One option is to request an increase in the company's rate limit. So far this has been a good practice, but the underlying problem is that many LLM providers don't actually have the extra capacity to offer well. This is the crux of the matter. GPU availability depends on the total number of silicon wafers from foundries such as TSMC. Nvidia, the dominant GPU manufacturer, can't procure enough chips to meet the first-class demands that AI workloads bring, and large-scale inference requires thousands of GPUs to be combined.
The most straightforward way to increase the amount of GPU** is to build new semiconductor fabrication fabs, so-called fabs. But a new fab costs $20 billion and takes years to build. Major chipmakers such as Intel, Samsung Foundry, TSMC, Texas Instruments, and others are building new semiconductor production facilities in the United States. For now, everyone can only wait.
As a result, there are very few actual production deployments utilizing GPT-4. The scope of the environment in which GPT-4 is actually deployed is limited, and they use LLMs as an auxiliary function rather than as a core product component. Most companies are still evaluating pilots and proofs of concept. Before you can consider rate limiting, you need to integrate LLM into your enterprise workflow inherently.
GPU constraints limit GPT-4's processing power, which has prompted many companies to use other generative AI models. For example, AWS has its own chip dedicated to training and inference (running models once trained), giving customers more flexibility. Importantly, not every problem requires the most powerful and expensive computing resources. AWS offers a range of cheaper and easier tuning models, such as Titan Light. Some companies are exploring alternatives, such as fine-tuning open-source models such as Meta's LLAMA 2. Weaker models are sufficient for simple use cases that involve retrieval enhanced generation (RAG), where context needs to be attached to a prompt and a response is generated.
Other techniques can also help, such as parallel processing of requests across multiple legacy LLMs with high limits, data chunking, and model distillation. There are several techniques that can reduce the cost and speed of inference. Quantization reduces the accuracy of the weights in the model, which are typically 32-bit floating-point numbers. This is not a new approach. For example, Google's inference hardware tensor processing unit (TPU) only works with models whose weights are quantized as 8-bit integers. The model loses some of its accuracy, but is much smaller and runs faster.

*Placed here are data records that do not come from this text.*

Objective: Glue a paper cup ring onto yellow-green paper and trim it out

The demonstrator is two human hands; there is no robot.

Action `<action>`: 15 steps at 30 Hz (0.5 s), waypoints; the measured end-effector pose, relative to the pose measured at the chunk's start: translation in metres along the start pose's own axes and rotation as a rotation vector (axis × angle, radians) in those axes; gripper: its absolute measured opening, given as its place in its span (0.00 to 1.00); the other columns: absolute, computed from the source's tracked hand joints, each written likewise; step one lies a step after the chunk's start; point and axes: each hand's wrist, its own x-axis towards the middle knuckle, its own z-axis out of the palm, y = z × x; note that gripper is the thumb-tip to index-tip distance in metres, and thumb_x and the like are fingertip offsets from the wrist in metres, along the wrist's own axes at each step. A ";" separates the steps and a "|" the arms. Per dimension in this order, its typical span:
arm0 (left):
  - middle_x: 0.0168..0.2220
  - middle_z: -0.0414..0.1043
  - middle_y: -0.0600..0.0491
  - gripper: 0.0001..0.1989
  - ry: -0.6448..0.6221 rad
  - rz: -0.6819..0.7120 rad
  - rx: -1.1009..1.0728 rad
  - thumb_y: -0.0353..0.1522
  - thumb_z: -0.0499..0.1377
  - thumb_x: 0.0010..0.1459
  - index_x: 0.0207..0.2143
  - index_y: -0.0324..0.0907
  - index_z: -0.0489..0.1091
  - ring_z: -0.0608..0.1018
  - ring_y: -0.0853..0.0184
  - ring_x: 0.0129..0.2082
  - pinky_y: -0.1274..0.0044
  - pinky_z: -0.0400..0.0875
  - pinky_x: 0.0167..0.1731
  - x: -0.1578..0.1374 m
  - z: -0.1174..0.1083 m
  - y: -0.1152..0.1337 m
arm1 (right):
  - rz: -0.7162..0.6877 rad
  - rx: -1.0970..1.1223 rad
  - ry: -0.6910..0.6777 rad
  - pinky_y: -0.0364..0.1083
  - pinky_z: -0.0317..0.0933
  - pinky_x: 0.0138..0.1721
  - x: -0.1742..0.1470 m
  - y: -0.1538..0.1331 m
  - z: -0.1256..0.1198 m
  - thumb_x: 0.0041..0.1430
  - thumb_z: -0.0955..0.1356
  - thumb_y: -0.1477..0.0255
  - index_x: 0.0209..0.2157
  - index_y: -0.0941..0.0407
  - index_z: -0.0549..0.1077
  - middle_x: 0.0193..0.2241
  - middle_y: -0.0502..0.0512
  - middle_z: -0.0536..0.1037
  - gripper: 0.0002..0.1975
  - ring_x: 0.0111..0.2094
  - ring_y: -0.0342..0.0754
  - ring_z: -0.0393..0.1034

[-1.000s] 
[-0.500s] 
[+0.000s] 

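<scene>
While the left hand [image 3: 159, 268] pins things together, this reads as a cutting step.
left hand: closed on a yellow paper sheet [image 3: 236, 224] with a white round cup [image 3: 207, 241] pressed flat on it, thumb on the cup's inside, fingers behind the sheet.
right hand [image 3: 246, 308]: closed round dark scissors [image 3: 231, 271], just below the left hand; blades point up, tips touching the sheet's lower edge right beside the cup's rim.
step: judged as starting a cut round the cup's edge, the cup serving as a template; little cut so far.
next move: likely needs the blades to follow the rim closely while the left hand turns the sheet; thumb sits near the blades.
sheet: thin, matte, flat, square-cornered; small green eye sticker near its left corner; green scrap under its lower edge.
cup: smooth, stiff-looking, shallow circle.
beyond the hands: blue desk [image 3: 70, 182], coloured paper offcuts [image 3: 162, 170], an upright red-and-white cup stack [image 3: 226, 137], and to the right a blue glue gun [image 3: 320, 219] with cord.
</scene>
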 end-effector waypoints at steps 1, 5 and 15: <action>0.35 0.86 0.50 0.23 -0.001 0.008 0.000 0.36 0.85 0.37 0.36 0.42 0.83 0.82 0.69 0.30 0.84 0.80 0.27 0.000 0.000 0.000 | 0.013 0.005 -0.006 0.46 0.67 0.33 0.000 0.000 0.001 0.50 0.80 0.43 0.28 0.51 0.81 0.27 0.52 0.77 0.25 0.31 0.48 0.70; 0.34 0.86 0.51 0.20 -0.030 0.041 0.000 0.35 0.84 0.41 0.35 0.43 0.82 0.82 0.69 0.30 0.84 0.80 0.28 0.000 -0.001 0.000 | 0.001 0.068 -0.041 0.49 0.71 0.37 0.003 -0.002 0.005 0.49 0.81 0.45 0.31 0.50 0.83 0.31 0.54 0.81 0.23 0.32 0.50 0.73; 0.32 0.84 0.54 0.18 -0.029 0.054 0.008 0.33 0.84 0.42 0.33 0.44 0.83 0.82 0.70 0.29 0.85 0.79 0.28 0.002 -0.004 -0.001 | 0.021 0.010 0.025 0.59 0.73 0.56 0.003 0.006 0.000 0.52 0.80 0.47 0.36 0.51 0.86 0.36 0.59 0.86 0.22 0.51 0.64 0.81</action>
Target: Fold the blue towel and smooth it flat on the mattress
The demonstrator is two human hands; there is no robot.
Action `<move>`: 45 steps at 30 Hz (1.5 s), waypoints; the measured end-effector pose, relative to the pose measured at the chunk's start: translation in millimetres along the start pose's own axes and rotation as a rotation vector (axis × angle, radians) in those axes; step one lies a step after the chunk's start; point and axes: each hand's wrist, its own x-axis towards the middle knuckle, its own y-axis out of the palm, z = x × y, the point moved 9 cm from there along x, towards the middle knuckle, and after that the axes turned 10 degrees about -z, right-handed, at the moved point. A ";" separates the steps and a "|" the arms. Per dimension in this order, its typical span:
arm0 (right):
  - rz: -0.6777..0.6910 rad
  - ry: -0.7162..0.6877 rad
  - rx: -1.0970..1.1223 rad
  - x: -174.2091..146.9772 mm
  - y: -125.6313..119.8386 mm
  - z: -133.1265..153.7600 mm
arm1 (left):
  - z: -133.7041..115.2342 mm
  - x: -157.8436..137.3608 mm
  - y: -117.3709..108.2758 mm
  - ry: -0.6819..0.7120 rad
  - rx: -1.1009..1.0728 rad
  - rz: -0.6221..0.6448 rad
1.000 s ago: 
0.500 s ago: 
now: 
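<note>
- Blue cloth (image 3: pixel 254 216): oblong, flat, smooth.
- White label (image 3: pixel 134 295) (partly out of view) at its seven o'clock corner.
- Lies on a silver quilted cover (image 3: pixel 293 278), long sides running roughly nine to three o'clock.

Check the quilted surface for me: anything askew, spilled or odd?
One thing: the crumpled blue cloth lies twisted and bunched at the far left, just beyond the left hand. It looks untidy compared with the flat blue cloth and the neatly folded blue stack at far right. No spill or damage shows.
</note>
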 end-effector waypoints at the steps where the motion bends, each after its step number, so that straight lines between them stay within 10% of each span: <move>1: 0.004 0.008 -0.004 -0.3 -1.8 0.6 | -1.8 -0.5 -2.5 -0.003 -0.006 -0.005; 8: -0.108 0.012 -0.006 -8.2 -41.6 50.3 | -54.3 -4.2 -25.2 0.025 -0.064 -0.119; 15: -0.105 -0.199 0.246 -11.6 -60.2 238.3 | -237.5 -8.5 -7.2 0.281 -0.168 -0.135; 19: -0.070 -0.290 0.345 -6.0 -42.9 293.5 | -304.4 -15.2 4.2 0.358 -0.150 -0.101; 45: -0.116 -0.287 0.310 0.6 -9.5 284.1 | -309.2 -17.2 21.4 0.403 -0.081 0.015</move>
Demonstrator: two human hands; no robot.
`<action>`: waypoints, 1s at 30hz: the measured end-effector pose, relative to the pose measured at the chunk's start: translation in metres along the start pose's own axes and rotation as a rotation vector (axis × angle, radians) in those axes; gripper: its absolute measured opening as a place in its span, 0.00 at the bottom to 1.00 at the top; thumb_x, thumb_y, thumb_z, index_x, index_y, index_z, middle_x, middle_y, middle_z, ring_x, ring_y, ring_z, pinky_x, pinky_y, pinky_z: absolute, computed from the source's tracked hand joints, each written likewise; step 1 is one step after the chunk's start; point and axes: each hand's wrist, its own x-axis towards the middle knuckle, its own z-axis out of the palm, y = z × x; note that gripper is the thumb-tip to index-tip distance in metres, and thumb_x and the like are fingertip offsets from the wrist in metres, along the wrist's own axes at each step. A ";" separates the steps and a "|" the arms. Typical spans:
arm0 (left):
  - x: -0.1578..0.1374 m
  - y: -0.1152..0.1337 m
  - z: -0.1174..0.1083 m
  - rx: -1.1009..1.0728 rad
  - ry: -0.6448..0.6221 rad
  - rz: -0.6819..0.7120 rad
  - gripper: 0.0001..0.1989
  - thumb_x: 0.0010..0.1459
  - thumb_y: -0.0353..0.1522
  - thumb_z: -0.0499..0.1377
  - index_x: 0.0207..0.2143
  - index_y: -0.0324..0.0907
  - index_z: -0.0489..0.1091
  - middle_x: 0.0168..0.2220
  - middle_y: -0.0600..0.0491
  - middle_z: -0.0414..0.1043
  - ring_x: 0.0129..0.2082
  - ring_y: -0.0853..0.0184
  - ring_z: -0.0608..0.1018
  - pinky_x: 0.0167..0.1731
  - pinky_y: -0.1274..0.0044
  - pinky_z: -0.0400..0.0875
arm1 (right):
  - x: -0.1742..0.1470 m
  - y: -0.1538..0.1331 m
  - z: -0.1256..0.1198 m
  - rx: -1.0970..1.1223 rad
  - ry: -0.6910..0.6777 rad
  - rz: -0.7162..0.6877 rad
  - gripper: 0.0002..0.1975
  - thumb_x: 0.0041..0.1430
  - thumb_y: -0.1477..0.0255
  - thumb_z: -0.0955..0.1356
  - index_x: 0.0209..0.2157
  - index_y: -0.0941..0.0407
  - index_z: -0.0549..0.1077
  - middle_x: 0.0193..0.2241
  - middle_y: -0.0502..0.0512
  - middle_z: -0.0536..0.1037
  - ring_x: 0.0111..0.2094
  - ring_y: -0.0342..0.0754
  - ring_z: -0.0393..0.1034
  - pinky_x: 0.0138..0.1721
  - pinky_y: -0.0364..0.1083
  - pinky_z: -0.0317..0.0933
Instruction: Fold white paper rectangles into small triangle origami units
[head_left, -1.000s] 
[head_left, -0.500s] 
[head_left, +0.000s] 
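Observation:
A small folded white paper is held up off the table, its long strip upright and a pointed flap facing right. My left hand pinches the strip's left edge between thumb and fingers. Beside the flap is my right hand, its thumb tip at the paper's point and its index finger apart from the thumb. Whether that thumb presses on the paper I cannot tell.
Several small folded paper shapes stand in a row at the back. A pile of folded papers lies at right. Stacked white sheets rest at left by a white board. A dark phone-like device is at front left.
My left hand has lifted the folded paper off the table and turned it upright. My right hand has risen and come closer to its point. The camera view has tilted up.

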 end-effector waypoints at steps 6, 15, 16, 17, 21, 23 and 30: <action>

A new popular technique called "sparse models" can reduce the cost of training and inference, requiring less manpower than model distillation. LLMs are like a collection of many smaller language models. For example, when you ask GPT-4 a question in French, you only need to use the French part of the model, and the sparse model takes advantage of this feature.
You can do sparse training and only need to train a French subset of the model, or you can do sparse inference and run only the French part of the model. When used with quantization, this extracts a smaller, specialized model from the LLM, which can run on the CPU instead of the GPU. GPT-4 is famous because it is a general-purpose text generator rather than a narrower, more specific model.
On the hardware side, new processor architectures specifically for AI workloads are expected to improve efficiency. Cerebras has developed a huge wafer-level engine optimized for machine learning, while MantiCore is revamping "discarded" GPU chips discarded by manufacturers to provide practical chips.
Ultimately, the biggest results will come from the next generation of LLMs that require less compute. Combined with optimized hardware, future LLMs can break through today's rate-limiting barriers. Currently, the ecosystem is overwhelmed by the rush of eager companies to take advantage of the capabilities of LLMs. Those looking to blaze a new trail in the AI space may need to wait until the GPU** slows down further. Ironically, these restrictions may just help to dispel some of the bubble hype surrounding generative AI and give the industry time to adapt to the positive model in order to use it efficiently and affordably.